Much like Assistant District Attorney Adam Lally did in his opening statement during the first trial, Brennan will likely try to humanize John O’Keefe, Read’s boyfriend, who she is accused of killing, said Jack Lu, a retired Superior Court judge.
“The prosecutor, Mr. Brennan, should establish his personal warmth and relationship with the jurors, and include his co-counsels,” Lu wrote. “The best persona for a trial lawyer is that of Columbo, the fumbling detective. Make the jurors smile.”
Brennan is also likely to try and undermine the defense’s theory of the case: that Read is the victim of a conspiracy and that others are responsible for O’Keefe’s death, added Lu, an adjunct professor at Boston College Law.
Alan Jackson, who is delivering the opening for the defense, will likely hammer home the defense’s broad critiques of the police investigation into Read.
But to what extent the defense can lay out its theory of the case in its opening statement is still somewhat of a question. Cannone has said it can not accuse specific people of causing O’Keefe’s death in its opening statement, but that ruling does not preclude the defense from suggesting Read was framed.
- Read more: How to watch Karen Read’s second trial live
The defense intends to show the abrasions on O’Keefe’s arm during its opening statement, and prosecutors are trying to block it from suggesting those wounds were caused by anyone inside the Canton home where O’Keefe was found outside.
“They are going full blast that she was intentionally railroaded by a vast conspiracy,” said Lu. “[This] seems like a hard defense to me.”
The defense should aim to humanize Read, much in the same way that prosecutors are likely to try and humanize O’Keefe, Lu said.
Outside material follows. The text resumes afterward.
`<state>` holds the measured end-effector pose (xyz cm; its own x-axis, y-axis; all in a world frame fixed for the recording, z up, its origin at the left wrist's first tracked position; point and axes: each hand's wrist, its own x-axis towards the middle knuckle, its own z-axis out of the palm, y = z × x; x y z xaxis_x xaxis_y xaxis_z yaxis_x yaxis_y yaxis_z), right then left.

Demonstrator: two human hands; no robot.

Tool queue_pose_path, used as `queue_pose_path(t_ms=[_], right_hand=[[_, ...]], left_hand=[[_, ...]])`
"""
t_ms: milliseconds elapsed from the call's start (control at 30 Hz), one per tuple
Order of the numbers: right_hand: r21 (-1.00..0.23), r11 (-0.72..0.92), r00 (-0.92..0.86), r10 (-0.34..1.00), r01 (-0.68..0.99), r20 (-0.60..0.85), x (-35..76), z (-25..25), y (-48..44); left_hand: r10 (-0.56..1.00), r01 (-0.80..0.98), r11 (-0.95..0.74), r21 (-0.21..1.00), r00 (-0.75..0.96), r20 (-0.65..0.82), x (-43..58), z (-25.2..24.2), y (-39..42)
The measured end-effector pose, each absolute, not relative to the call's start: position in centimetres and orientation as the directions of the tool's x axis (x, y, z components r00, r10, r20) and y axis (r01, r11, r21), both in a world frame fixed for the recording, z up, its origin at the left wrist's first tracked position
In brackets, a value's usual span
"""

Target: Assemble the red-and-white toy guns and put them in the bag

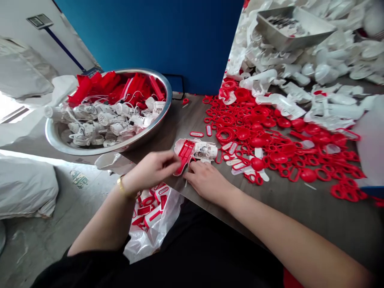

It’s not a difficult task, he said, but the abundance of publicity, much of it driven by Read herself, could turn jurors off.
“He has to worry that the defendant has overdone it,” he said. “Mr. Jackson should establish his client’s fundamental humility to counter the possible impression that she is just too slick.”
Following opening statements Tuesday, the prosecution will begin calling witnesses for its case in chief. The witness list for the second trial is made up of 150 names, but it is highly unlikely all 150 will be called.
The trial is expected to go six to eight weeks, not counting jury deliberations.
A panel of 18 jurors has been selected for Read’s second trial — nine men and nine women. Only 12 will deliberate the case after closing arguments, with the remainder randomly selected to serve as alternates on the final day of the trial.
Read, 45, is charged with second-degree murder, manslaughter while operating under the influence and leaving the scene of an accident causing injury or death in connection with O’Keefe’s death.
Separately, Read has appealed to the U.S. Supreme Court in a bid to get the charges of murder and leaving the scene dropped on double jeopardy grounds. The nation’s highest court will discuss whether to take up her petition at a conference on April 25.